M. Chester Memoirs 17: In a few hours’ time they all returned; but all considerably worse for liquor, or, as my friend used to express it, ‘palatic drunk’.
L. Egerton Gloss. Words Used in Dialect of Cheshire 236: Palatic, a. — paralysed with drink. A witness at the Chester police-court said of one charged with being drunk and incapable, ‘He wasna riotous, your wusships, he wur past that, he was palatic!’.
[UK]Western Gaz. 12 Nov. 6/1: He had a ‘palatic’ stroke [...] He was very drinkey.
‘Corin’ Truth about Stage 28: Burke, the leading-man, had not turned up, and [...] Sandy told me that he last saw him dreadfully ‘palatic’ (drunk), assisted by his wife and daughter, who were helping him home.
[UK]Manchester Courier 26 Apr. 7/1: The priusoner’s defence was that he was ‘palatic’ drunk.
[UK]Hull Dly Mail 19 Oct. 4/3: He said he was palatic drunk.
[Ire]J.M. Synge Playboy of the Western World Act III: And I not three weeks with the Limerick girls drinking myself silly, and parlatic from the dusk to dawn.
[UK]‘William Juniper’ True Drunkard’s Delight.

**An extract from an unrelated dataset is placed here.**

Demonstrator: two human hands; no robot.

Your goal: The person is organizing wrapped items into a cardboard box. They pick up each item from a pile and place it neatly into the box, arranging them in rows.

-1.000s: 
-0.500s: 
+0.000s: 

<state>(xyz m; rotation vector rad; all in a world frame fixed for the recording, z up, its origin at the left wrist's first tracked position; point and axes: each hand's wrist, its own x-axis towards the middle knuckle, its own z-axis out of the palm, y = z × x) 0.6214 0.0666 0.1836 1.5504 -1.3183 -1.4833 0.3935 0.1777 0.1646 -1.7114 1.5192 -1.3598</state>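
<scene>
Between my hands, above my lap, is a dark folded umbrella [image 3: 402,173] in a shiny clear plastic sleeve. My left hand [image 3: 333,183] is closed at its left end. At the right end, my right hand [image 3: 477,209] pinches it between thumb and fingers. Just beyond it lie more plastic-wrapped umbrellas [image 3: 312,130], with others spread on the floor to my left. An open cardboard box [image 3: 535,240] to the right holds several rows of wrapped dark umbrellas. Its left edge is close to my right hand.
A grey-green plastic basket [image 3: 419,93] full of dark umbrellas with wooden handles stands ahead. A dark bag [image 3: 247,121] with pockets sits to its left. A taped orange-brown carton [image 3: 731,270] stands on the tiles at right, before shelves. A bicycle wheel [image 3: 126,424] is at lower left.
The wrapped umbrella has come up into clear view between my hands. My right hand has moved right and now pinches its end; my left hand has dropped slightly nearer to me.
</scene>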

[US]Star Press (Muncie, IN) 24 Oct. 23/2: The Irish have at least two dozen words for inebriation [...] killarneyed, fluthered, stotious, pallatic, maggoty, blithero, half-tore, paralytic and stoven.
[Ire]J. Plunkett Coll. Short Stories 277: The majority up there is young blades getting parlatic on the smell of a cork .
J. Pepper Illus. Encyc. Ulster Knowledge n.p.: Had he drink on him? aims to establish if someone was (a) palatic (b) bluthered [BS].
[UK]J. Morton Lowspeak.
[UK]K. Sampson Awaydays 72: The Nosh Queens are all over me, pallatic, asking where you are.
[UK]K. Sampson Outlaws (ms.) 66: He’d’ve just thought I was pallatic blacking out in his cab like that, giving him two and a half pound out of a flim.
[UK]Brummagem Dict. 🌐 : palatick adj. drunk.